Dr Hoodbhoy defined a ‘professional’ as a person whose skills are needed to keep the society functioning while a ‘scholar’ goes beyond that by taking up the responsibility of further development of knowledge by researching arcane subjects or looking at new dimensions of existing subjects.
What worries Hoodbhoy, in the context of Pakistani society, is the existing state of both the academia and the professionals. “Although there is a very large number of people with very high degrees, and that number is increasing by leaps and bounds every year, yet the quality of proficiency and competency seems to be decreasing with time rather than increasing.”

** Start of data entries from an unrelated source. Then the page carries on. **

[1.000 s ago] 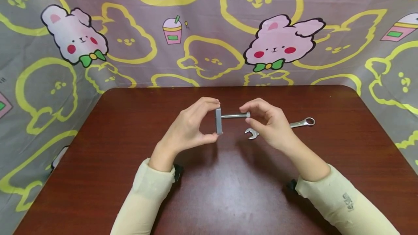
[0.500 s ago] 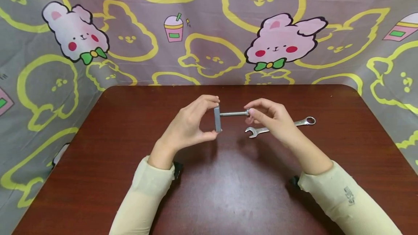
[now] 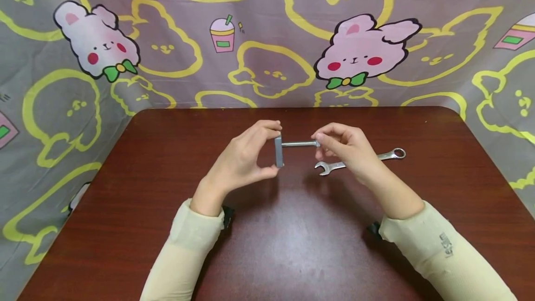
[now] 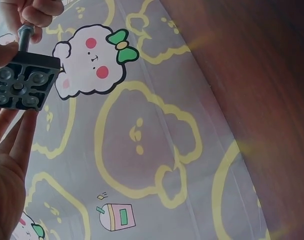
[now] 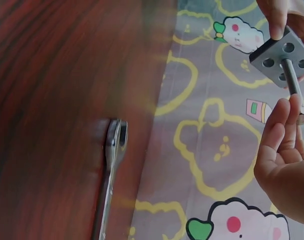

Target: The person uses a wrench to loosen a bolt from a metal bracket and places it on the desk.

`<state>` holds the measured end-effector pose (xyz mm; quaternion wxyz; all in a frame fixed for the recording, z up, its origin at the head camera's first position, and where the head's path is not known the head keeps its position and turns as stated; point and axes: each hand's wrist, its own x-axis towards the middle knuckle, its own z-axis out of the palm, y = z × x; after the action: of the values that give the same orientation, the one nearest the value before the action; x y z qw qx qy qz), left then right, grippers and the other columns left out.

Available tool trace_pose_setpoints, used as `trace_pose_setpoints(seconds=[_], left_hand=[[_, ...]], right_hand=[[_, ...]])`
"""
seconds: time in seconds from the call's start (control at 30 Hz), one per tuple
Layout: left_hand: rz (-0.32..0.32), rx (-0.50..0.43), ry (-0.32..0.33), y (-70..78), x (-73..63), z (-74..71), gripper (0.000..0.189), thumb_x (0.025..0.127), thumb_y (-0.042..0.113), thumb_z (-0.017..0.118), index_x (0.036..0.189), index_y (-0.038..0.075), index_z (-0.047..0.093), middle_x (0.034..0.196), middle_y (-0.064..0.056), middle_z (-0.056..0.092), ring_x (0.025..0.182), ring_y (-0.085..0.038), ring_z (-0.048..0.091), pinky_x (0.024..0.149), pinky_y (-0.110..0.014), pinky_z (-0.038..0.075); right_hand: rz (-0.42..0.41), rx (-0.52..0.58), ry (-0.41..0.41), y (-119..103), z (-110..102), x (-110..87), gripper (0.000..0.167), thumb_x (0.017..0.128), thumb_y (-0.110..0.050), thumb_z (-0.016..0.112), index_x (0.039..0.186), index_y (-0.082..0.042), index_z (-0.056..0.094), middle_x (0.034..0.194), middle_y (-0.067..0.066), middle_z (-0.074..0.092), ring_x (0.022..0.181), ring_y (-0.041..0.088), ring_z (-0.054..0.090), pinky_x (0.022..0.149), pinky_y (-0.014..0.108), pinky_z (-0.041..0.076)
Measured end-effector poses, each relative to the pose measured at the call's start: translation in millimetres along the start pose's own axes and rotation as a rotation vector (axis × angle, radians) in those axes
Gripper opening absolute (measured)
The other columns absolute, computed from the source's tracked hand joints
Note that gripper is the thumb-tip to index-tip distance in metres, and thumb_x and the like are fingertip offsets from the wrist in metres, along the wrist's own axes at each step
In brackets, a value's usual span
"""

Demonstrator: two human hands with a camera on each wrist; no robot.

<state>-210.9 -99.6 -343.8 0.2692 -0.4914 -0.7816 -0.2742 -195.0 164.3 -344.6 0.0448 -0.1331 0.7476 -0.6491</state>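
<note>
My left hand [image 3: 242,157] grips a grey square plate [image 3: 278,151] by its edges, thumb below and fingers above, holding it upright over the table. Four corner holes show on the plate's face [image 5: 268,62] in the right wrist view; its ribbed back [image 4: 19,87] faces the left wrist camera. From the plate's middle a long metal bolt [image 3: 298,144] sticks out sideways. At its head, my right hand [image 3: 349,152] pinches the bolt between thumb and fingers. Behind and below that hand, a combination wrench [image 3: 390,154] lies on the table, its middle hidden by the hand.
The dark red-brown table [image 3: 267,245] spreads under both forearms. A cartoon-printed curtain [image 3: 267,36] hangs behind it and along both sides.
My right thumb and fingers have shifted their hold round the bolt's head. The left hand keeps its grip on the plate, and the wrench lies where it was.
</note>
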Motion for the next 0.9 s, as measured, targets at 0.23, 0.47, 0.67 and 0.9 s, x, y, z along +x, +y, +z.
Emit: trace_pose_setpoints(seconds=[0.23, 0.47, 0.67, 0.9], left_hand=[[-0.007, 0.006, -0.004, -0.8, -0.6, -0.7, 0.057, 0.065, 0.005, 0.081, 0.114, -0.002, 0.053, 0.124, -0.017, 0.059, 0.121, -0.026, 0.060, 0.094, -0.033, 0.055], [-0.030, 0.008, -0.001, -3.2, -0.7, -0.9, 0.060, 0.065, 0.007, 0.082, 0.116, -0.002, 0.053, 0.125, -0.017, 0.059, 0.117, -0.026, 0.062, 0.089, -0.034, 0.057], [-0.060, -0.043, -0.003, -5.9, -0.8, 0.4, 0.065, 0.066, 0.014, 0.083, 0.121, -0.002, 0.053, 0.124, -0.014, 0.058, 0.113, -0.023, 0.062, 0.091, -0.034, 0.056], [-0.078, -0.071, 0.008, -6.0, -0.7, 2.4, 0.067, 0.065, 0.017, 0.085, 0.121, -0.002, 0.053, 0.122, -0.013, 0.059, 0.112, -0.022, 0.062, 0.093, -0.034, 0.055]], right_hand=[[0.097, 0.137, 0.001, -3.7, 4.5, -0.4, 0.016, 0.096, -0.010, 0.062, 0.110, -0.004, 0.066, 0.080, -0.004, 0.072, 0.073, 0.010, 0.072, 0.075, 0.024, 0.060], [0.056, 0.200, 0.022, -2.1, 10.1, -2.8, 0.019, 0.094, -0.003, 0.062, 0.108, -0.014, 0.067, 0.087, -0.002, 0.070, 0.073, 0.010, 0.072, 0.075, 0.023, 0.060], [-0.118, 0.182, 0.027, 3.0, 14.1, -4.7, 0.030, 0.088, 0.013, 0.058, 0.100, -0.013, 0.067, 0.098, -0.003, 0.066, 0.082, 0.008, 0.072, 0.076, 0.019, 0.058], [-0.193, 0.253, 0.051, 5.4, 18.0, -4.8, 0.027, 0.088, 0.014, 0.058, 0.094, -0.011, 0.069, 0.102, 0.001, 0.062, 0.080, 0.010, 0.070, 0.080, 0.024, 0.059]])
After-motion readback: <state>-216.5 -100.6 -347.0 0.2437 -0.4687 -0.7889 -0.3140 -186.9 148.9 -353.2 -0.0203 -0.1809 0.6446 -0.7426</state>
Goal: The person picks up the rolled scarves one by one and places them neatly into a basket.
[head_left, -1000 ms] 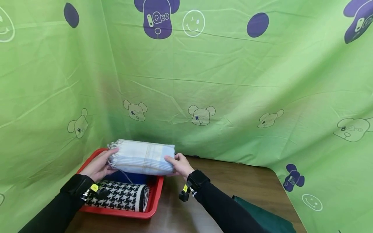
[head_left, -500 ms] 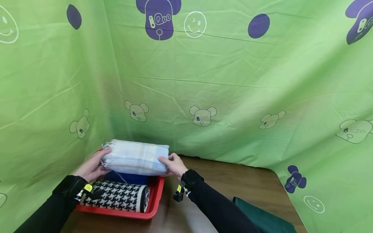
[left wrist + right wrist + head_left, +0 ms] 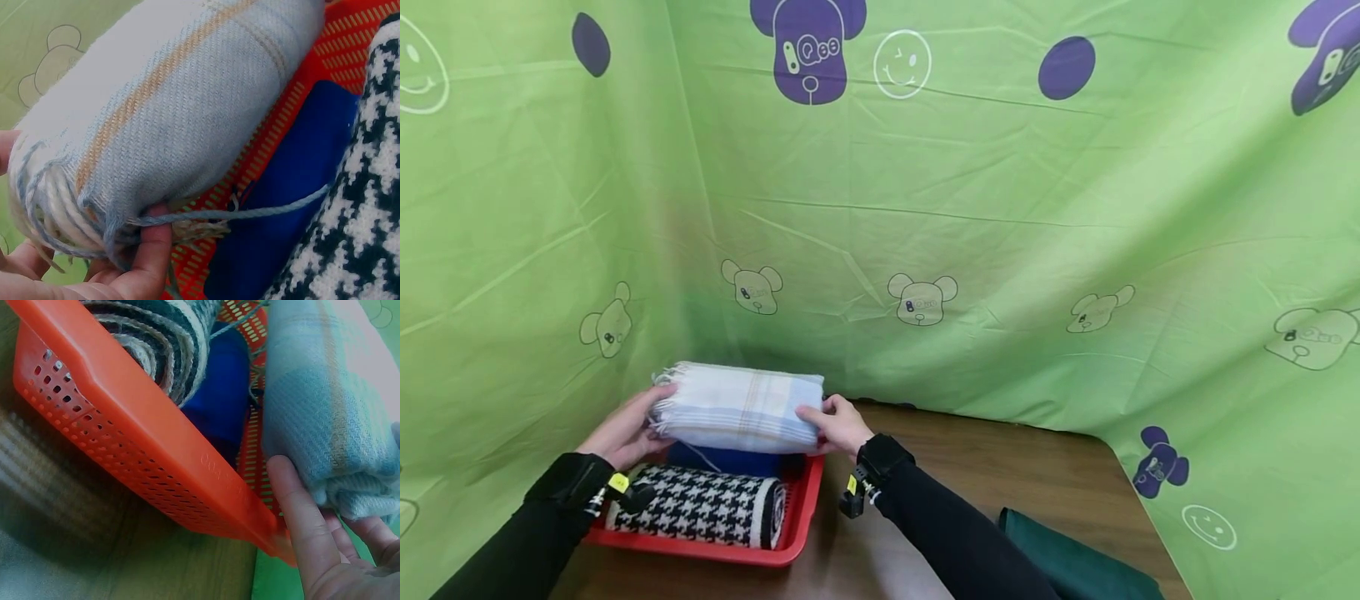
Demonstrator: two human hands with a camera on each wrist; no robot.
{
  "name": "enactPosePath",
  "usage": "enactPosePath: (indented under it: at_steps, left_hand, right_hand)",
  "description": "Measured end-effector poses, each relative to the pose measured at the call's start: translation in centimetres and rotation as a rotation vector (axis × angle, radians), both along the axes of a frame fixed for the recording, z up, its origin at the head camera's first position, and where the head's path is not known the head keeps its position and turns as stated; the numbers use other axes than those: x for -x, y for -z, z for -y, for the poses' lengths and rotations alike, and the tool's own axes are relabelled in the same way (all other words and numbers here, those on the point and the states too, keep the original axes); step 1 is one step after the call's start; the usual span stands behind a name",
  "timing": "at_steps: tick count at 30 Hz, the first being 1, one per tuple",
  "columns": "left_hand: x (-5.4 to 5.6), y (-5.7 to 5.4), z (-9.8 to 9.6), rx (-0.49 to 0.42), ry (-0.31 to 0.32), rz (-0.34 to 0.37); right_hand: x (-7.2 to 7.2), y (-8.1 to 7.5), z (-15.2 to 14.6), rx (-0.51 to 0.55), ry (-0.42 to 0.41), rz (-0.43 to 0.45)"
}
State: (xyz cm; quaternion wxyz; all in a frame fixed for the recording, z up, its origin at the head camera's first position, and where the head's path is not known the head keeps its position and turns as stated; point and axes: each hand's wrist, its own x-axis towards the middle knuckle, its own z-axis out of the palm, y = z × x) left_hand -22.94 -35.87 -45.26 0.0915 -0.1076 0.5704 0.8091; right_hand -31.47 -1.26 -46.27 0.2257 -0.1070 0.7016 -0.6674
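Head view, left hand (image 3: 628,429): the fingers are partly open, bent around the fringed end of the rolled blanket (image 3: 737,408); the thumb lies on its upper side.
Right hand (image 3: 844,427): it pinches the plain end of the blanket, with the thumb on the near face and the gap filled by the cloth.
Blanket look: white and pale blue, with thin tan stripes; one loose blue strand stretches from the fringe.
Blanket place: over the far edge of the red basket (image 3: 808,508); whether it touches the basket, I cannot tell.
Basket contents: a houndstooth roll (image 3: 700,504) along the near edge, a blue item (image 3: 281,181) behind it.
Table (image 3: 955,483): basket near the left edge, dark green cloth (image 3: 1067,554) near the right edge.
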Motion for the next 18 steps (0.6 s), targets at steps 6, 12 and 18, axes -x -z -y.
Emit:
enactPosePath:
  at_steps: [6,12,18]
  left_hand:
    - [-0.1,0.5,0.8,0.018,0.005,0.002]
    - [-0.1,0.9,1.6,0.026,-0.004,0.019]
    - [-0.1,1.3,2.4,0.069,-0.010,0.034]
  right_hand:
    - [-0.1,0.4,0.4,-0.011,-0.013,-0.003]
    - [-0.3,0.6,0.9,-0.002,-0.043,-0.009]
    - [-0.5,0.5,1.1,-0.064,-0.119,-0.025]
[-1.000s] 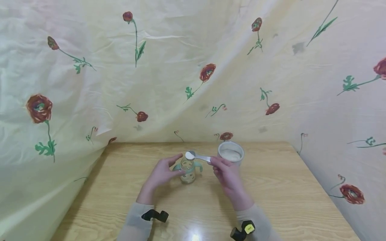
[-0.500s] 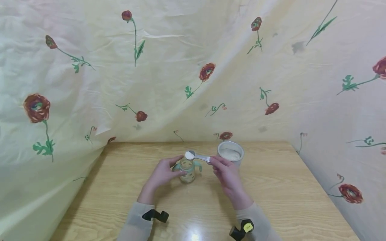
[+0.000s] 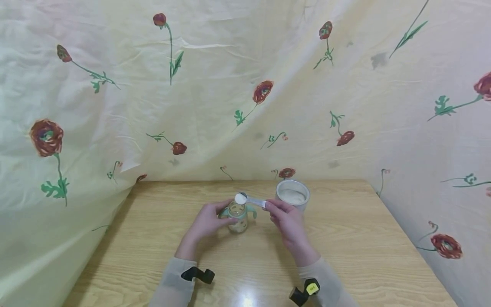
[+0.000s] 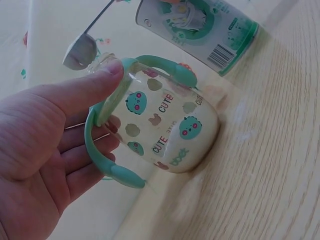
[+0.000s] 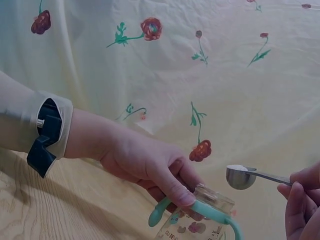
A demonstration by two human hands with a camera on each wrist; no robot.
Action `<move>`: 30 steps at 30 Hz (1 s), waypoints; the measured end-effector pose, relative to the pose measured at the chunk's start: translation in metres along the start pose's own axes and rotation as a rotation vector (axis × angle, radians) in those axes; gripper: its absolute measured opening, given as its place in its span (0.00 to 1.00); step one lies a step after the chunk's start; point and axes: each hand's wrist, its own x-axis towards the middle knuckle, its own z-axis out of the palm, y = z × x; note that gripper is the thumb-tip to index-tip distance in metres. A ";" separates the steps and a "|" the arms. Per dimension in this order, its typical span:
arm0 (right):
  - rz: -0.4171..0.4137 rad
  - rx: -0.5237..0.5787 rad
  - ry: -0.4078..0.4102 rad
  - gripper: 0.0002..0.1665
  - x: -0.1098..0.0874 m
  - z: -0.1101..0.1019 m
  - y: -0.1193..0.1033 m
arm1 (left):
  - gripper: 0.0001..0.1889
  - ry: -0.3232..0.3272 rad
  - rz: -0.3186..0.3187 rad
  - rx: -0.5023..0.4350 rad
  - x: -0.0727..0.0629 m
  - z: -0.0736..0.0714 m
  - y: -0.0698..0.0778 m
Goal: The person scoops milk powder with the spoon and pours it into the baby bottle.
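Note:
A clear baby bottle [image 4: 165, 122] with two mint-green handles, cartoon prints and "CUTE" lettering stands uncapped on the table. My left hand [image 3: 207, 219] grips it round the neck, the thumb in front and other fingers behind, near one handle. In the right wrist view, my right hand [image 5: 304, 200] pinches the handle of a metal measuring spoon [image 5: 241, 178]. White powder [image 3: 241, 198] fills the spoon's bowl, which hovers level just above the bottle's open mouth. Beyond my right hand stands an open can [image 4: 200, 32] with a green and white label, holding white powder.
The wooden table [image 3: 145, 247] extends on both sides of the hands. A cream cloth [image 3: 215, 106] printed with red flowers hangs behind it and along both sides. Each sleeved forearm wears a black camera mount [image 3: 197, 275].
The measuring spoon and my right hand have shifted very slightly to the left over the bottle. My left hand keeps its hold on the baby bottle.

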 end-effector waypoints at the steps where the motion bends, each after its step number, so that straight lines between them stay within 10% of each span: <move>1: -0.006 -0.014 0.000 0.18 0.000 0.000 0.000 | 0.37 0.000 -0.001 -0.004 0.000 0.000 0.000; 30: -0.129 -0.223 -0.017 0.14 0.000 0.005 0.008 | 0.38 0.002 -0.016 -0.027 -0.001 -0.001 0.000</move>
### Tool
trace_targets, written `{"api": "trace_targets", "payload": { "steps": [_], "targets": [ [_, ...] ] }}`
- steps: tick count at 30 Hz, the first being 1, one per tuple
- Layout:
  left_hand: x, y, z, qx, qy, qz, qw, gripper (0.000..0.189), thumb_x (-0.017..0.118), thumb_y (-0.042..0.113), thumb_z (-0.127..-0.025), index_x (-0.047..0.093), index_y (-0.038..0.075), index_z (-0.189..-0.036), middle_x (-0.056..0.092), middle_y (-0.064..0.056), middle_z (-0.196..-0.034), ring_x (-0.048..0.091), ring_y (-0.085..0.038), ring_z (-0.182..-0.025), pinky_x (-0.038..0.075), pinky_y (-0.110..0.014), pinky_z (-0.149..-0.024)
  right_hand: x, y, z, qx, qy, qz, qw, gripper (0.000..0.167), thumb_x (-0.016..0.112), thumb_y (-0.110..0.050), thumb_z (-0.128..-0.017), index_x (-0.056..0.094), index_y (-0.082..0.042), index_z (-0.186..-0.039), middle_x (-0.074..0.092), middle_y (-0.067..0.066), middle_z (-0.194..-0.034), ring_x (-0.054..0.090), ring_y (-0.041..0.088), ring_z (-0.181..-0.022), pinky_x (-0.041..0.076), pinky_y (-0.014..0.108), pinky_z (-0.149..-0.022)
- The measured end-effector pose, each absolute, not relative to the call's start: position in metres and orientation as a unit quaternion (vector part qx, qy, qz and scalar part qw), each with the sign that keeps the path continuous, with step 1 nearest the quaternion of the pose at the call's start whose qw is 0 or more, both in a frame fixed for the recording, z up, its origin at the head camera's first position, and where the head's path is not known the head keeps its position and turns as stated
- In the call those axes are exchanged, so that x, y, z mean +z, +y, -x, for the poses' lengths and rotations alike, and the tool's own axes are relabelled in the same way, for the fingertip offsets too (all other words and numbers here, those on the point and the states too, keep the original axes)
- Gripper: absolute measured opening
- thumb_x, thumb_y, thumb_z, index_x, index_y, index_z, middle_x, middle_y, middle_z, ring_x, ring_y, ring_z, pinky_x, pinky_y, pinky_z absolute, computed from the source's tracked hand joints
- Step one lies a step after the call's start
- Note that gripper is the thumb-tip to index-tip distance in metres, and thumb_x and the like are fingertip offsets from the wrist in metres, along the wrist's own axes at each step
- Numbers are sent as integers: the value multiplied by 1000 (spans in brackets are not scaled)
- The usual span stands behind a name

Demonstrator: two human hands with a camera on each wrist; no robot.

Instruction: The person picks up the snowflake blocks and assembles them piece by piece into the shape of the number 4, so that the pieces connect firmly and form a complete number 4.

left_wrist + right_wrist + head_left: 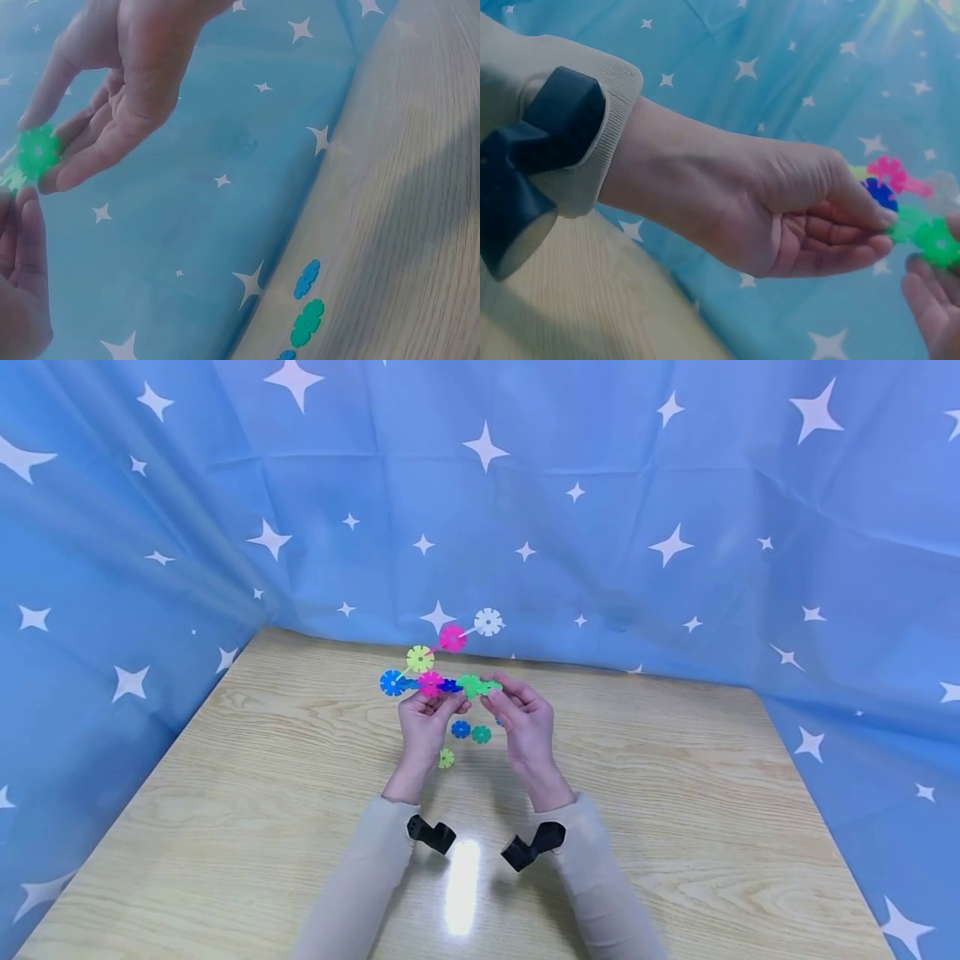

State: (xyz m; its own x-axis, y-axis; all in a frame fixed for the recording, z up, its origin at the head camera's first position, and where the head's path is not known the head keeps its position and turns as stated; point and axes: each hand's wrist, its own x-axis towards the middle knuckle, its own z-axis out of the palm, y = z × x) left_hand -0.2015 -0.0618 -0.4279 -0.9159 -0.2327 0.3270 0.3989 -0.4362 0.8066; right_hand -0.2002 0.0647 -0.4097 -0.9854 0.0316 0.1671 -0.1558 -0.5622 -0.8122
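A bent chain of notched plastic building discs is held up above the table in the head view. It runs from a white disc [488,622] through a pink disc [453,638] and a yellow-green disc [420,658] to a blue disc [392,682], then right to a green disc [470,685]. My left hand [423,727] pinches the chain between thumb and fingers, close to the dark blue disc [880,194]. At its right end, my right hand [532,727] pinches a bright green disc [37,152]. Fingertips cover part of the joints.
Below my hands, a blue disc [461,729], a green disc [482,735] and a yellow-green disc [446,758] lie loose on the wooden table [225,793]. Behind it hangs a blue star-patterned curtain [615,543]. Each wrist carries a black camera [431,834].
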Motion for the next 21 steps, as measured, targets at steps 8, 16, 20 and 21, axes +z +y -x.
{"api": "trace_targets", "payload": {
  "steps": [8, 16, 20, 21],
  "targets": [
    [-428, -59, 203, -838, -506, 85, 186, 28, 61, -15, -81, 66, 11, -74, 67, 1, -67, 66, -9, -59, 57, -24, -63, -410, 66, 199, 877, -471, -66, 65, 22, 57, 14, -84, 69, 1, -98, 71, 8, -91, 67, 14, -79, 56, 32, -79],
    [-428, -55, 201, -839, -503, 66, 197, 15, 63, -13, -81, 65, -1, -72, 66, 0, -64, 66, -12, -58, 57, -25, -62, -411, 60, 196, 886, -453, -56, 79, 21, 58, 12, -85, 69, -1, -98, 70, 8, -92, 68, 15, -82, 53, 35, -82],
    [-427, -57, 202, -830, -514, 75, 203, 11, 64, -11, -81, 64, -5, -72, 66, 1, -64, 66, -12, -58, 57, -25, -62, -411, 60, 197, 879, -466, -65, 82, 21, 58, 12, -85, 69, -2, -97, 71, 5, -91, 68, 14, -82, 55, 31, -80],
    [-426, -58, 202, -830, -514, 77, 202, 12, 64, -11, -81, 65, -3, -72, 67, 1, -65, 66, -12, -59, 57, -25, -63, -411, 60, 197, 873, -476, -69, 81, 22, 58, 11, -86, 69, -5, -96, 71, 4, -91, 68, 13, -82, 55, 30, -80]
  ]
}}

Instead of offering some anecdotal evidence from his vast experience of teaching at Pakistani universities, he preferred to put before the audience what they had personally experienced - the embarrassing episode about a man named Agha Waqar - a ‘proud Pakistani’ who claimed to have invented something called a ‘water car-kit’ in 2012.
For Hoodbhoy, the evidence of our cumulative decline was the failure of national universities in raising a strong case to debunk a simplistic fraud despite having an abundance of PhDs in science, who, otherwise, boast of publishing research papers, amounting to no less than a couple of thousand every year. “What are we supposed to do with such kind of PhDs and how will they contribute to our national scholarship when they will become PhD supervisors of our young students?”
For Dr Husain, who is presently dean and director at the Institute of Business Administration, the solution for bringing a balance between quality and quantity lies in retracing the whole value chain of education that begins from the primary level and reach to culmination at the institutes of higher education. “There is a trade off between access and quality. In any setup where access has to be increased, you will have quality issues,” Dr Husain explained. “These issues can, however, be curbed by fostering our children’s foundational knowledge, which remains disappointing till this day.”
Ismat Riaz, an educationist with 30 years of teaching, teacher training and curriculum development, agreed. She pointed out that merely focusing on degrees rather than intellectualism has degraded us to the current crisis. An alternative curriculum for a strong primary education and a ‘real university culture’ are a prerequisite for both the professionalism and scholarship, she stressed.
“Each of these ideals - professionalism and scholarship - includes aspects of the other as the scholars after all are required to have a certain kind of comportment and professional standard to live up to,” said Abbas Rashid, who convenes the Campaign for Quality Education - a network of organisations and individuals involved in collaborative research in the education sector.
Published in The Express Tribune, February 9th, 2014.